Socialists Stone and Beat Opposition with Sticks in Venezuela After Biden Sanctions Relief

Maria Corina Machado
AP Photo/Ariana Cubillos

Venezuelan opposition leader and banned frontrunner in the yet-to-be-scheduled presidential election against dictator Nicolás Maduro, María Corina Machado, announced that a mob of socialists attacked her campaign event on Wednesday, beating her supporters “with sticks and stones.”

“More than 100 regime colectivos attacked with sticks and stones and injured numerous attendees,” Machado wrote in a message on Twitter. “The police present, through their inaction, abetted the armed colectivos.”

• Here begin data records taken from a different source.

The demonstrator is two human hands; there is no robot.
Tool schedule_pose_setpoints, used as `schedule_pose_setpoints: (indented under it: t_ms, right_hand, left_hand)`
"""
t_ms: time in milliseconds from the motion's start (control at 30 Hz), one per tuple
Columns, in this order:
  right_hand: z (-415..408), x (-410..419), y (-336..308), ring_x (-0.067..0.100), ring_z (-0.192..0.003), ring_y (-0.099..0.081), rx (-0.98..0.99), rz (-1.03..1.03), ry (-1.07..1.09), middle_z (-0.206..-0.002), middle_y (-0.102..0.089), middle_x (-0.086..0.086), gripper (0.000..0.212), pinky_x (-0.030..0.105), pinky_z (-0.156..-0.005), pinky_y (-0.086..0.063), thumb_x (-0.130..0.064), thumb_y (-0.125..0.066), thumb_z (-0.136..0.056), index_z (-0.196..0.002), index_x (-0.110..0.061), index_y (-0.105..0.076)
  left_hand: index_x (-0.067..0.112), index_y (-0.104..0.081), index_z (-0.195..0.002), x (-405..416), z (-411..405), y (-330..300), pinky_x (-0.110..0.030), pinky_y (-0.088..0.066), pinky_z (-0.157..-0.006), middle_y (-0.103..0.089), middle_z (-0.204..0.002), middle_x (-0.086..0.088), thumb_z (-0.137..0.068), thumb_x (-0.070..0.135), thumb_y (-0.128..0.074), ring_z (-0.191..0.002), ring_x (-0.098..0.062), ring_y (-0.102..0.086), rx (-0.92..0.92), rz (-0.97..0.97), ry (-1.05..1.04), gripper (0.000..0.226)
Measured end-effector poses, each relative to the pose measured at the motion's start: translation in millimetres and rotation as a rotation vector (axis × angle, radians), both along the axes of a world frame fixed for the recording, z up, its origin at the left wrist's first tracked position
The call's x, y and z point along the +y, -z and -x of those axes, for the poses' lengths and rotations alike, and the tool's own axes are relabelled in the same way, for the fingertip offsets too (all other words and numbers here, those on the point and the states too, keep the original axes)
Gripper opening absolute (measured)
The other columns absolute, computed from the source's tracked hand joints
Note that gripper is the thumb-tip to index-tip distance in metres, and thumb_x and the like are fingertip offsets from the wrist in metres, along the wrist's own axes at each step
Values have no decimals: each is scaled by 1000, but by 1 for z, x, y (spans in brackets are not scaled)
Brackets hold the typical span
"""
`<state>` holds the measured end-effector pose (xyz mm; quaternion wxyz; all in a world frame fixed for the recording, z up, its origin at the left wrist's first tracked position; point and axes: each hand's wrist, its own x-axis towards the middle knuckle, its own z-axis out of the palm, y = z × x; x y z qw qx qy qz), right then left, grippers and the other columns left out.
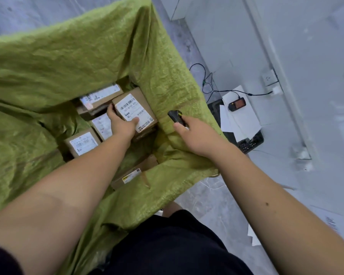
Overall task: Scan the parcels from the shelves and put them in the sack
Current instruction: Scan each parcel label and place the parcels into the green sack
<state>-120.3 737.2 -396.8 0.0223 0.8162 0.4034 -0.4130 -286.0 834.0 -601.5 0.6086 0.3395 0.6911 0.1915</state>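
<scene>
At frame centre, the left hand [121, 124] grips a brown cardboard parcel with a white label [134, 112] inside the open green woven sack [68, 62], thumb on its label. The right hand [197, 133] curls round a small black handheld scanner [175, 116], mostly hidden. Other parcels [83, 142] lie partly covered by sack folds.

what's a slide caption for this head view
Left hand sets labelled cardboard parcel into green woven sack; right hand holds black scanner.

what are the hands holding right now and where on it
Left hand grips the brown cardboard parcel by its near end, inside the green woven sack. Right hand holds the black handheld scanner by its rear.
</scene>
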Motion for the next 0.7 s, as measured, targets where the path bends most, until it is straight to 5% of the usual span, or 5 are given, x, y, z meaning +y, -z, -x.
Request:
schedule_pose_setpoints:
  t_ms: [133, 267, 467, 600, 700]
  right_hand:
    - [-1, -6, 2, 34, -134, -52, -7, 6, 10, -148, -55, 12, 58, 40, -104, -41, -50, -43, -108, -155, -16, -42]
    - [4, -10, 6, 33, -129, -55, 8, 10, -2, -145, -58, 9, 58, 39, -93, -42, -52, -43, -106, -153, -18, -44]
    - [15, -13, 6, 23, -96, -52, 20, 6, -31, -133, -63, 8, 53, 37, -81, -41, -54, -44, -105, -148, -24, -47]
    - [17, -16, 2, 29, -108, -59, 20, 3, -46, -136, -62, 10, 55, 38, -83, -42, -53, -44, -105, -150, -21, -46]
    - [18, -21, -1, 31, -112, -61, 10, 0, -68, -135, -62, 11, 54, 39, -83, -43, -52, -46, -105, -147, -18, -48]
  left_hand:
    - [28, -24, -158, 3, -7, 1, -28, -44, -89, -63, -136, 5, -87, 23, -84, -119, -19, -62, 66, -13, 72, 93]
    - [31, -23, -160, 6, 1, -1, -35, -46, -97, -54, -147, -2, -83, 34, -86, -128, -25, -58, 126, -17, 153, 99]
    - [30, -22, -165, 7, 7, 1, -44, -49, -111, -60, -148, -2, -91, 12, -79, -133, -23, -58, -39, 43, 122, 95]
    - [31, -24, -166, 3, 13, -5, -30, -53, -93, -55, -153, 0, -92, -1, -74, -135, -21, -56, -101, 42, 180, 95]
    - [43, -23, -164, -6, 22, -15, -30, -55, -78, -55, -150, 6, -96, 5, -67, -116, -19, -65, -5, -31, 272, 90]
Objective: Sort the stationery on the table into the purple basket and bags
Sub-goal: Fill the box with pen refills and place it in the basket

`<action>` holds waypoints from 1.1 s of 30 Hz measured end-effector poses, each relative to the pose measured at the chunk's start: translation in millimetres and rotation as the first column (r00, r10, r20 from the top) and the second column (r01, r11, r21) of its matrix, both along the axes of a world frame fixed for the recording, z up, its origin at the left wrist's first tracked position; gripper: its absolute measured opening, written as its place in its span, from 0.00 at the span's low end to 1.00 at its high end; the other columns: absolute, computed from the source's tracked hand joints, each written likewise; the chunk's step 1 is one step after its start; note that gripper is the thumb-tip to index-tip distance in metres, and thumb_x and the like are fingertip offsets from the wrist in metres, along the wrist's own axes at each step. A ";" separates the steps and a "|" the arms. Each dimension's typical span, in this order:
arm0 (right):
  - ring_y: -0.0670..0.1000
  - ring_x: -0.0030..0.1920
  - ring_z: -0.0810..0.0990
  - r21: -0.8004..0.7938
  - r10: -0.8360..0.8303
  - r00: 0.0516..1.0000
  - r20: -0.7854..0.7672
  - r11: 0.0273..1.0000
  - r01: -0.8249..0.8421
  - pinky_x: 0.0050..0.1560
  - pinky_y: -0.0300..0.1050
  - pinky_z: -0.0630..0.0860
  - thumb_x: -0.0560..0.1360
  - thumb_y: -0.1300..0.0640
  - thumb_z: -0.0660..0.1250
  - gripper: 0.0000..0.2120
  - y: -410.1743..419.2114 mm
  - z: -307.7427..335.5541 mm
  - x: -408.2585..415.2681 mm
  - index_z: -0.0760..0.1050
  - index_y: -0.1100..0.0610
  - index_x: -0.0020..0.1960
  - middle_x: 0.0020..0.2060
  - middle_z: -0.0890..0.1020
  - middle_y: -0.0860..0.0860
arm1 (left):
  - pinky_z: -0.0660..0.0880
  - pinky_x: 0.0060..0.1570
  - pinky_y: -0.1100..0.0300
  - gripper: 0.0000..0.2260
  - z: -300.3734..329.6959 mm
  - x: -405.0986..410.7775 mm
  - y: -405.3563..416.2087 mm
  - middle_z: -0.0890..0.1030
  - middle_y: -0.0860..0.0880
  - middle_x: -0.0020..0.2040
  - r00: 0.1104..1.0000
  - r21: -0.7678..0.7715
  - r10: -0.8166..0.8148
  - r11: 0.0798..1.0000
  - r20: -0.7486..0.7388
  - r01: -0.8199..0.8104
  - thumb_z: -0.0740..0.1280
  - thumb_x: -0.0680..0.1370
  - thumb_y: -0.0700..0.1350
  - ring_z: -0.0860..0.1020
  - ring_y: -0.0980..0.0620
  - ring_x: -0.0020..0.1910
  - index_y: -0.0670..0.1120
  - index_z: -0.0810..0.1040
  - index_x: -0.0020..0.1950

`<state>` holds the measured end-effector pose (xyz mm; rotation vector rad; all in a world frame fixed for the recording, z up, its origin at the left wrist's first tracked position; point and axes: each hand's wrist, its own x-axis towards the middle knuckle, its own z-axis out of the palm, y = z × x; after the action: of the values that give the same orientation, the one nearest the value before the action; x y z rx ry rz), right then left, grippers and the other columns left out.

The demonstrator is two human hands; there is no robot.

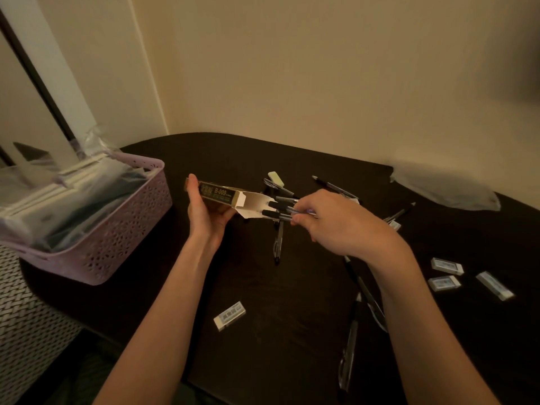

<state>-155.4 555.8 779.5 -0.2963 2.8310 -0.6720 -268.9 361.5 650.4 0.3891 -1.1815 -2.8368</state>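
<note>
My left hand [204, 213] holds a gold pen box [222, 194] marked B-009, its flap end open toward the right. My right hand [336, 223] grips a bundle of black-capped pens [277, 210] whose tips sit at the box's open mouth. The purple basket [117, 241] stands at the table's left edge, filled with clear bags and white packs. Loose pens [350, 340] and wrapped erasers [229, 315] lie scattered on the dark table [292, 287].
A clear plastic bag [444, 187] lies at the far right by the wall. Three erasers [447, 266] sit at the right edge, one pale eraser [276, 178] beyond the box. A woven white surface [23, 317] is below the basket.
</note>
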 end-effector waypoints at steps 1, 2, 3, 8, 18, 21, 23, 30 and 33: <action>0.45 0.37 0.74 0.023 0.003 1.000 0.002 1.000 -0.003 0.38 0.41 0.69 0.81 0.51 0.58 0.07 0.3 -0.7 -0.6 0.75 0.47 0.50 0.36 0.75 0.46 | 0.80 0.44 0.53 0.32 1.6 0.9 0.8 0.76 0.40 0.64 1.000 -0.013 0.005 1.000 0.001 -0.005 0.62 0.77 0.64 0.79 0.45 0.59 0.44 0.66 0.72; 0.45 0.37 0.74 0.034 0.008 1.000 0.011 0.999 -0.008 0.38 0.41 0.68 0.81 0.51 0.58 0.07 1.0 -1.0 -1.0 0.75 0.47 0.51 0.36 0.75 0.46 | 0.81 0.43 0.54 0.31 2.3 1.7 1.2 0.76 0.41 0.63 1.000 -0.029 0.011 1.000 0.003 -0.011 0.62 0.77 0.63 0.79 0.45 0.58 0.44 0.66 0.72; 0.45 0.38 0.74 0.038 0.010 1.000 0.015 0.999 -0.010 0.38 0.41 0.69 0.81 0.51 0.58 0.08 2.1 -0.9 -1.1 0.76 0.47 0.52 0.36 0.75 0.46 | 0.81 0.43 0.54 0.30 3.7 2.9 2.4 0.77 0.41 0.62 1.000 -0.043 0.017 0.999 0.007 -0.016 0.61 0.78 0.63 0.79 0.45 0.58 0.44 0.66 0.72; 0.44 0.42 0.75 0.070 -0.036 0.996 -0.076 0.997 0.041 0.44 0.43 0.72 0.81 0.52 0.59 0.09 6.1 1.7 -2.4 0.77 0.48 0.57 0.42 0.78 0.46 | 0.81 0.42 0.54 0.30 7.0 2.7 2.7 0.77 0.42 0.60 1.000 -0.041 0.004 0.999 0.018 -0.003 0.62 0.77 0.62 0.79 0.46 0.56 0.44 0.66 0.72; 0.46 0.34 0.72 0.019 -0.146 0.987 0.070 0.989 0.145 0.33 0.40 0.67 0.82 0.51 0.58 0.08 -12.5 -26.9 -24.2 0.68 0.54 0.47 0.38 0.73 0.49 | 0.76 0.59 0.42 0.37 6.4 5.4 5.0 0.71 0.38 0.67 0.988 -0.052 -0.154 0.987 -0.013 0.153 0.68 0.72 0.64 0.77 0.37 0.62 0.49 0.59 0.75; 0.47 0.37 0.73 -0.105 -0.226 0.970 0.096 0.966 0.235 0.30 0.39 0.64 0.81 0.54 0.60 0.16 -12.4 -29.8 -28.4 0.59 0.57 0.64 0.47 0.73 0.53 | 0.78 0.56 0.46 0.31 8.4 9.8 3.6 0.72 0.37 0.67 0.980 0.032 -0.191 0.981 -0.058 0.193 0.65 0.76 0.58 0.79 0.37 0.60 0.43 0.63 0.73; 0.49 0.43 0.73 -0.104 -0.248 0.966 0.074 0.961 0.255 0.31 0.39 0.64 0.80 0.56 0.60 0.21 -11.8 -31.5 -29.8 0.56 0.59 0.68 0.53 0.70 0.55 | 0.79 0.54 0.48 0.27 12.0 13.2 5.1 0.74 0.36 0.66 0.967 0.008 -0.242 0.970 -0.082 0.244 0.65 0.77 0.55 0.80 0.38 0.59 0.42 0.66 0.72; 0.43 0.41 0.69 -0.204 -0.212 0.969 -0.126 0.962 0.183 0.37 0.31 0.67 0.78 0.60 0.66 0.11 -20.1 -31.3 -25.9 0.73 0.55 0.59 0.60 0.64 0.51 | 0.78 0.57 0.46 0.24 18.8 18.5 11.5 0.75 0.36 0.65 0.946 0.019 -0.319 0.947 -0.051 0.320 0.65 0.78 0.54 0.80 0.38 0.58 0.45 0.67 0.70; 0.42 0.51 0.71 -0.272 -0.277 0.916 -0.290 0.942 0.199 0.49 0.33 0.67 0.74 0.57 0.71 0.11 -25.9 -39.8 -29.5 0.77 0.52 0.56 0.58 0.68 0.48 | 0.78 0.56 0.45 0.26 20.5 20.7 12.1 0.76 0.34 0.64 0.921 0.038 -0.384 0.921 -0.070 0.387 0.67 0.76 0.52 0.80 0.35 0.58 0.46 0.65 0.71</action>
<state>-184.9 529.8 739.7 -0.1013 3.1345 -1.1138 -248.2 373.6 670.9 0.0720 -1.3030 -3.1866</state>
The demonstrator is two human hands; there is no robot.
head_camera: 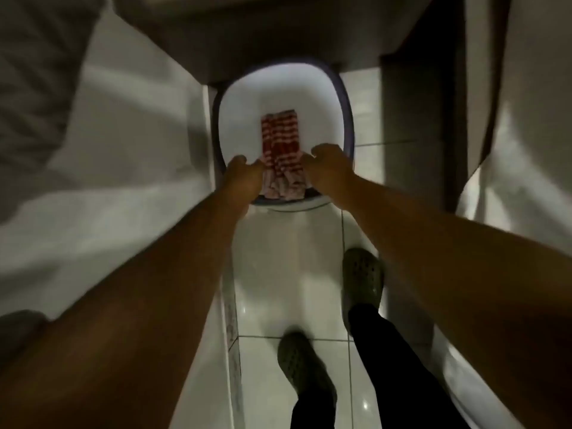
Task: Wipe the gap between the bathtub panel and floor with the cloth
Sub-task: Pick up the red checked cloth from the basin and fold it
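Observation:
A red-and-white striped cloth point(281, 140) lies in a white basin point(244, 97) with a dark rim, on the floor ahead of me. Its near end hangs over the basin's front rim. My left hand point(244, 174) and my right hand point(328, 167) grip that near end from either side, fingers curled on it. The white bathtub panel point(213, 144) runs along the left, and the gap where it meets the tiled floor point(230, 305) runs down the left of the floor strip.
The bathtub point(108, 150) fills the left side. A white toilet point(510, 150) stands on the right. A dark counter or shelf point(247, 35) overhangs the basin at the back. My two feet in dark clogs point(362, 277) stand on the narrow tiled floor.

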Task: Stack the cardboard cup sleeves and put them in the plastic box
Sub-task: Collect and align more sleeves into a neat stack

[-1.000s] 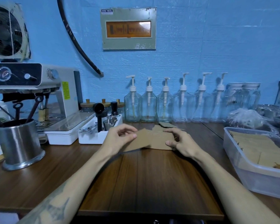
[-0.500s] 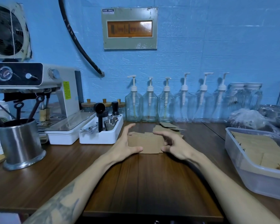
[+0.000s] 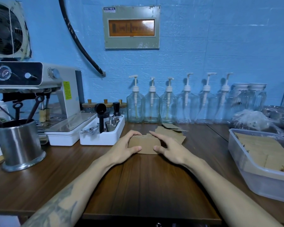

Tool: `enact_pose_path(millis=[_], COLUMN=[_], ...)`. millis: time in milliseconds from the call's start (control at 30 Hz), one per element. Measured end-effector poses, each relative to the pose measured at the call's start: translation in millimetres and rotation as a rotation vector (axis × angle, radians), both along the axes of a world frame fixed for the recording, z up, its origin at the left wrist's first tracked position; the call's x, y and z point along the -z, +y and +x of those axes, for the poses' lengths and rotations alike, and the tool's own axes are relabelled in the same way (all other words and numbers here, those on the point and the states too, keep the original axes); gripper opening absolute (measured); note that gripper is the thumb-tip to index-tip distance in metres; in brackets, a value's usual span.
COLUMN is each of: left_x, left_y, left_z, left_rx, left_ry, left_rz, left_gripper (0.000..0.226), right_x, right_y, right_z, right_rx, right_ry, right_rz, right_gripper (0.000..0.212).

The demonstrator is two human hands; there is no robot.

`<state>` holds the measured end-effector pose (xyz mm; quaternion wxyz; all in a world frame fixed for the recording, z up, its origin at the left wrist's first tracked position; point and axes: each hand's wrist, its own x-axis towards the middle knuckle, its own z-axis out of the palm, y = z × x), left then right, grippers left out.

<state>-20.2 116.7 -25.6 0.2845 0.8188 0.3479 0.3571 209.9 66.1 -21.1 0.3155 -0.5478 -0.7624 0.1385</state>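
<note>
One stack of cardboard sleeves, mid-bench, held in the grip of two hands: left hand and right hand, fingers curled round its ends. Loose sleeves behind, count unclear. One plastic box, right, holding sleeves. Six pump bottles.

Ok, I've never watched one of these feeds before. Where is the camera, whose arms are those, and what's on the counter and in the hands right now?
There is no machine here. The camera sits on a person's head and looks forward and down, so the two bare arms coming up from the bottom edge are that person's own. The left hand and right hand grip a small stack of cardboard cup sleeves from either side, on the wooden counter. More loose sleeves lie just behind it. On the right stands the plastic box, already partly filled with sleeves. On the left are an espresso machine, a steel tool pot and a white tray; pump bottles line the blue wall.
</note>
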Motion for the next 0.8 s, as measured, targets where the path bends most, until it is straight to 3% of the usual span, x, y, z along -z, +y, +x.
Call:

The term colectivo is used in Venezuela to mean socialist regime-linked armed thugs who have waged campaigns of terror against known dissidents through street beatings, extrajudicial killings, and other violence since the time of late dictator Hugo Chávez. The colectivos, unlike the Bolivarian National Guard (GNB), are not official arms of the Maduro regime and thus offer some distance between the dictator and his oppressive forces.

The presidential candidate published a video in which a mob was hurling rocks at a vehicle, cracking its windows, as visible from within. She also released a video of a man dressed in a Vente Venezuela shirt covered in blood, apparently suffering from a head wound that bled onto his neck and shirt.

Vente Venezuela is Machado’s center-right political party.

Other videos that Vente Venezuela shared from the event, which occurred in the Venezuelan state of Miranda, showed a throng attacking the outside of the rally venue.

Machado is currently campaigning throughout Venezuela to win the presidency in an election that Maduro has only nominally agreed to hold and in which the socialist regime has banned Machado from participating. In October, the administration of leftist American President Joe Biden announced that it would lift sanctions on Petróleos de Venezuela (PDVSA), the Venezuelan state oil company, and allow PDVSA to sell its oil products in America in exchange for a promise from the regime to hold a “free and fair” presidential election in 2024. The sanctions relief offered Maduro windfall profits — and entry into the lucrative American market — that the previous administration of former President Donald Trump had stymied, limiting the socialists’ ability to use violence against political opponents.

In the immediate aftermath of the sanctions relief — and Biden’s widely panned decision to free Alex Saab, who is alleged to be Maduro’s top money launderer and general financial adviser — the Maduro regime announced a new wave of repression against known anti-socialists known as “Bolivarian Fury” and declared the results of a primary held by the establishment opposition in the country illegitimate. Machado, a former lawmaker who has faced more than a decade of violence, personally, for opposing Maduro, won that primary with an overwhelming 93 percent of the vote.

Maduro also declared the agreement that led to the PDVSA sanctions relief “mortally wounded” in late January, suggesting he would not fulfill his commitment to hold a presidential election.

Machado’s persistence in campaigning appears to have attracted mob violence on Wednesday, Vente Venezuela asserted.

“Once again, they violate the freedom of association,” the party said in a statement. “Enough persecution and aggression!”

Machado, a former lawmaker, was ousted from her democratically elected position in the National Assembly in 2014. A year before her ouster, socialists beat her on the floor of the National Assembly, breaking her nose.

The Maduro regime removed her legislative immunity and refused to allow her in her office in 2014, using tear gas to keep her from entering the National Assembly complex. She remained a prominent leader in the opposition movement for years despite the physical attacks against her, resulting in more violence. In 2018, Machado and her party were the targets of a similar attack to that of this week in which a socialist mob armed with sticks and rocks assaulted them during a public daytime event to galvanize support against Maduro.

“The violent attackers used rock, sticks, pipes, switchblades, and other objects against those walking pacifically in Upata. They attacked María Corina directly,” Vente Venezuela said in a statement at the time.

Vente Venezuela has vocally opposed sanctions relief for Maduro.

“While the U.S. government makes concessions to the regime, such as the suspension of some sanctions, there are serious human rights violations in Venezuela,” the party said in a statement in late January, such as the arbitrary detention and forced disappearance of several Venezuelan regional leaders.”